» Dataset entries
───

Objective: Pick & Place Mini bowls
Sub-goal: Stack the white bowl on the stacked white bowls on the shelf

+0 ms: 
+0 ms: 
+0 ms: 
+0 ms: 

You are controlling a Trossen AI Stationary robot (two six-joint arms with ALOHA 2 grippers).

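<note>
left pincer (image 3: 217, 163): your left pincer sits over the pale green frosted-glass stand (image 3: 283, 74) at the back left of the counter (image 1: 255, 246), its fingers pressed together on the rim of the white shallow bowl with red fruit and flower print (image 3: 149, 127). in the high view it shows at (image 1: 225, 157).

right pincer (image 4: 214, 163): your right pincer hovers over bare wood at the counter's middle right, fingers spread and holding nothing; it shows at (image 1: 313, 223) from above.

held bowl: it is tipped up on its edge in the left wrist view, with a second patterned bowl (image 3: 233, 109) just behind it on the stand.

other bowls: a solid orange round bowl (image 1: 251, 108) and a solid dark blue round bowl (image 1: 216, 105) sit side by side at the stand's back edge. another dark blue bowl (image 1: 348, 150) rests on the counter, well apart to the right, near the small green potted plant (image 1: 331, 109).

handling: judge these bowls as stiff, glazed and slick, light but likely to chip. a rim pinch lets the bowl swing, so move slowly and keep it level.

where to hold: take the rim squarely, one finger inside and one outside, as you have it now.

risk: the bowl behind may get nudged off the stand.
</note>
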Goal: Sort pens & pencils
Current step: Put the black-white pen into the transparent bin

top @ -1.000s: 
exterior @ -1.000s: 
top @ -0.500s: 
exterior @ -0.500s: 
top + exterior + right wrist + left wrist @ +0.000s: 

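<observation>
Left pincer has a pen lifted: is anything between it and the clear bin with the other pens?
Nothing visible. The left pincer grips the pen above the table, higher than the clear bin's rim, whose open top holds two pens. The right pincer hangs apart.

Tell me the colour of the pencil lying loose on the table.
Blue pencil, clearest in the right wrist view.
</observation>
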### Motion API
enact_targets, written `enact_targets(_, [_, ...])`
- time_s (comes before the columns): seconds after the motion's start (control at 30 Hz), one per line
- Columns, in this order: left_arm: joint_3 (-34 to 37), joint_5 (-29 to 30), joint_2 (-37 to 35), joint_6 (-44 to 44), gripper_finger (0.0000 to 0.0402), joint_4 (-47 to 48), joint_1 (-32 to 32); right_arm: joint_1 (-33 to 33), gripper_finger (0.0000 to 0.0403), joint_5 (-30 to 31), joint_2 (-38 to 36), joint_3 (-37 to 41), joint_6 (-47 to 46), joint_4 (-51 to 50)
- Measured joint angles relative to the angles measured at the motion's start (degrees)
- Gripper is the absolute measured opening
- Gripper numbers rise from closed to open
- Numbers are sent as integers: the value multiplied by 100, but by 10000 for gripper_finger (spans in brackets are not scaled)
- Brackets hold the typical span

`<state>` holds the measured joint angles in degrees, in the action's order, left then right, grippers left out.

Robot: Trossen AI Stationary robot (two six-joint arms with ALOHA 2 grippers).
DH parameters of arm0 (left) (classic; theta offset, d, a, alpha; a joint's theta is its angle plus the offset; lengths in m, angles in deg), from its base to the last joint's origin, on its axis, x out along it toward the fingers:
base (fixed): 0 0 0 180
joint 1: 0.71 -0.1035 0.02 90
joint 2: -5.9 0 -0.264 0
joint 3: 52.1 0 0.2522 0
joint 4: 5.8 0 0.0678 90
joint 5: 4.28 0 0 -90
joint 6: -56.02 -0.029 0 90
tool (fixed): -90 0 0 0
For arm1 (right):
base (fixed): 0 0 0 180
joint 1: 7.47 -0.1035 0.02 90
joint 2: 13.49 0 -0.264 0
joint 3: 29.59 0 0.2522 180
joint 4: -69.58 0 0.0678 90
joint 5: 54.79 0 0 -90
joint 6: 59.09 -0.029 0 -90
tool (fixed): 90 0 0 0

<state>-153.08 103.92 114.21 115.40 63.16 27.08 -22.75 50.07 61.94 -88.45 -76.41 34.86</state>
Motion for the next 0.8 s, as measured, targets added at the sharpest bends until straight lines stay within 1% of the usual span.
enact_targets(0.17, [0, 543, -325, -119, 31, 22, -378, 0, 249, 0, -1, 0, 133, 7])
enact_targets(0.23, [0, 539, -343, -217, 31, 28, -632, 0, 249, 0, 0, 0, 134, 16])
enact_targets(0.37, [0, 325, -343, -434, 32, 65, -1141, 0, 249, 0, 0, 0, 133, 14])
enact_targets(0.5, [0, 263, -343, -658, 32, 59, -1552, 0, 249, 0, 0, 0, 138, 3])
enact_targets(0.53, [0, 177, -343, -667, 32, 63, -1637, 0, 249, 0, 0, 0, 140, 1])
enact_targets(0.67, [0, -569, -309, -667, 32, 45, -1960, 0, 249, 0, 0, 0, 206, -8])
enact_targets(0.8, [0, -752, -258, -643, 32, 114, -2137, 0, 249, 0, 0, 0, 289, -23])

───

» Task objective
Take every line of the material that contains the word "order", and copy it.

» Reply
- Columns, in this order: left_arm: joint_3 (-34 to 37), joint_5 (-29 to 30), joint_2 (-37 to 35), joint_6 (-44 to 44), gripper_finger (0.0000 to 0.0402), joint_4 (-47 to 48), joint_1 (-32 to 32); right_arm: joint_1 (-33 to 33), gripper_finger (0.0000 to 0.0403), joint_5 (-30 to 31), joint_2 (-38 to 36), joint_3 (-37 to 41), joint_6 (-47 to 46), joint_4 (-51 to 50)
`<state>` holds the measured joint angles in degrees, in the action's order, left then right, grippers left out.

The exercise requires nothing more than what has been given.